Your objective: All of the data should be copied exactly, with the pictures left out.

===== Information supplied

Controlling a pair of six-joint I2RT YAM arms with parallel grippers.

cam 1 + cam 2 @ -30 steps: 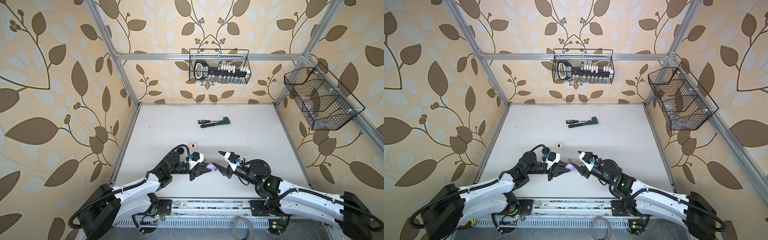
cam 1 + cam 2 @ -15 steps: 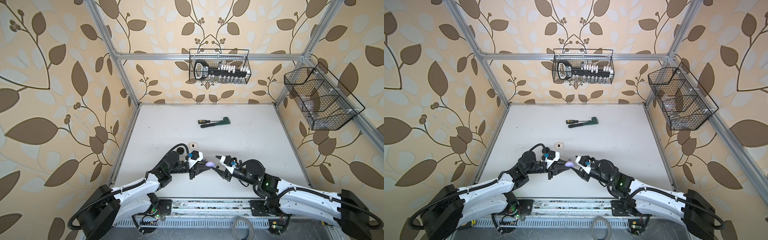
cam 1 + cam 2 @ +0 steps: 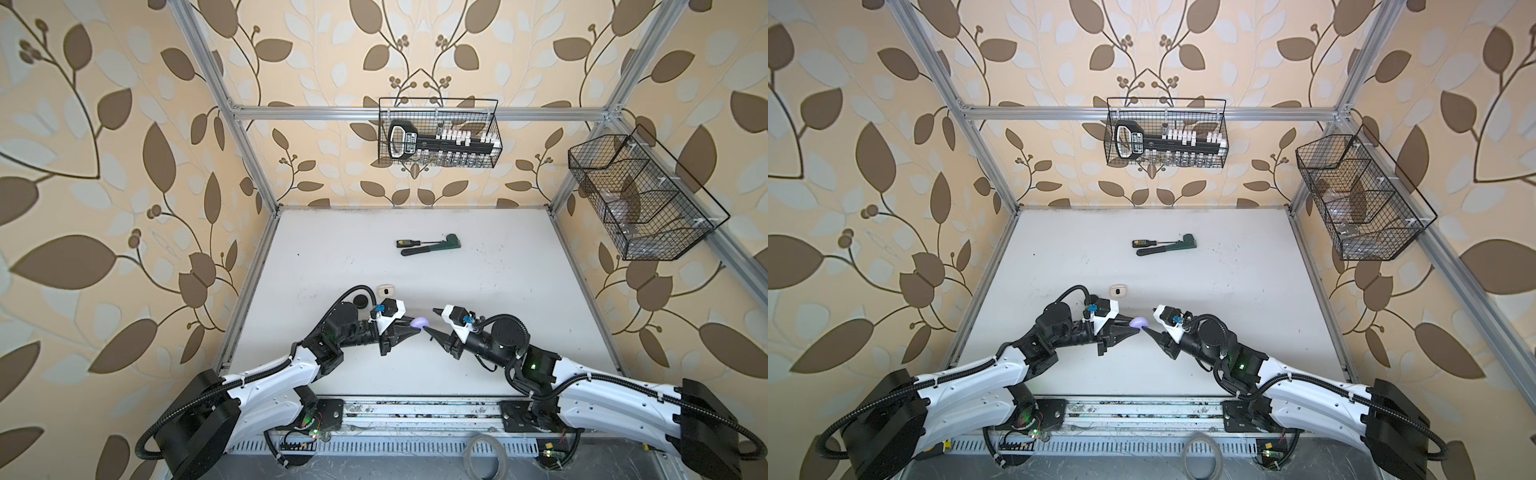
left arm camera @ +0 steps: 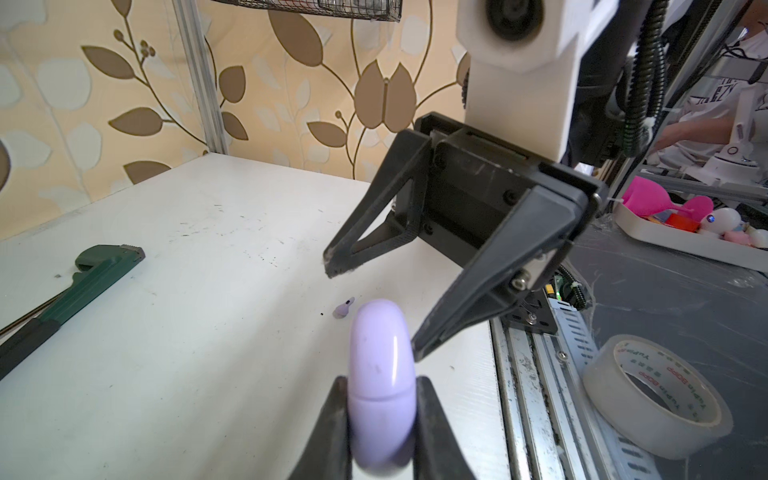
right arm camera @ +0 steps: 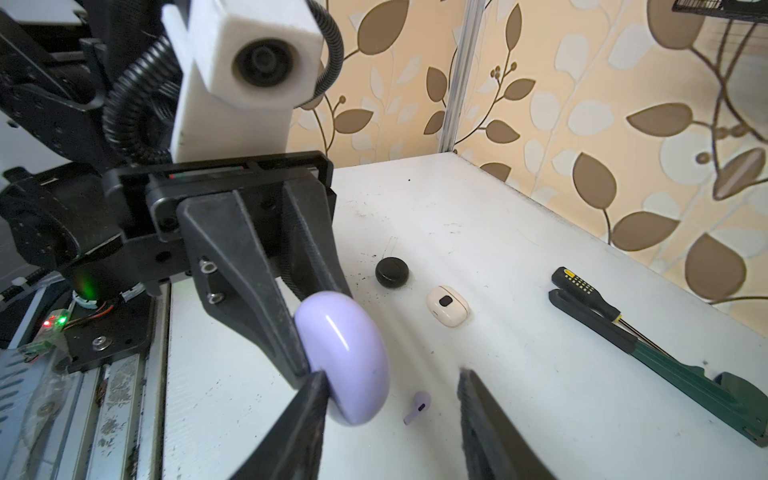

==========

Task result:
Controlling a pair of six-joint I2RT YAM arms with parallel grippers.

cam 1 + cam 2 @ -30 steps: 
cam 1 + cam 2 @ -15 steps: 
cam 1 + cam 2 @ +0 steps: 
left arm camera @ +0 steps: 
right arm camera @ +0 steps: 

Nothing more is needed for this exercise.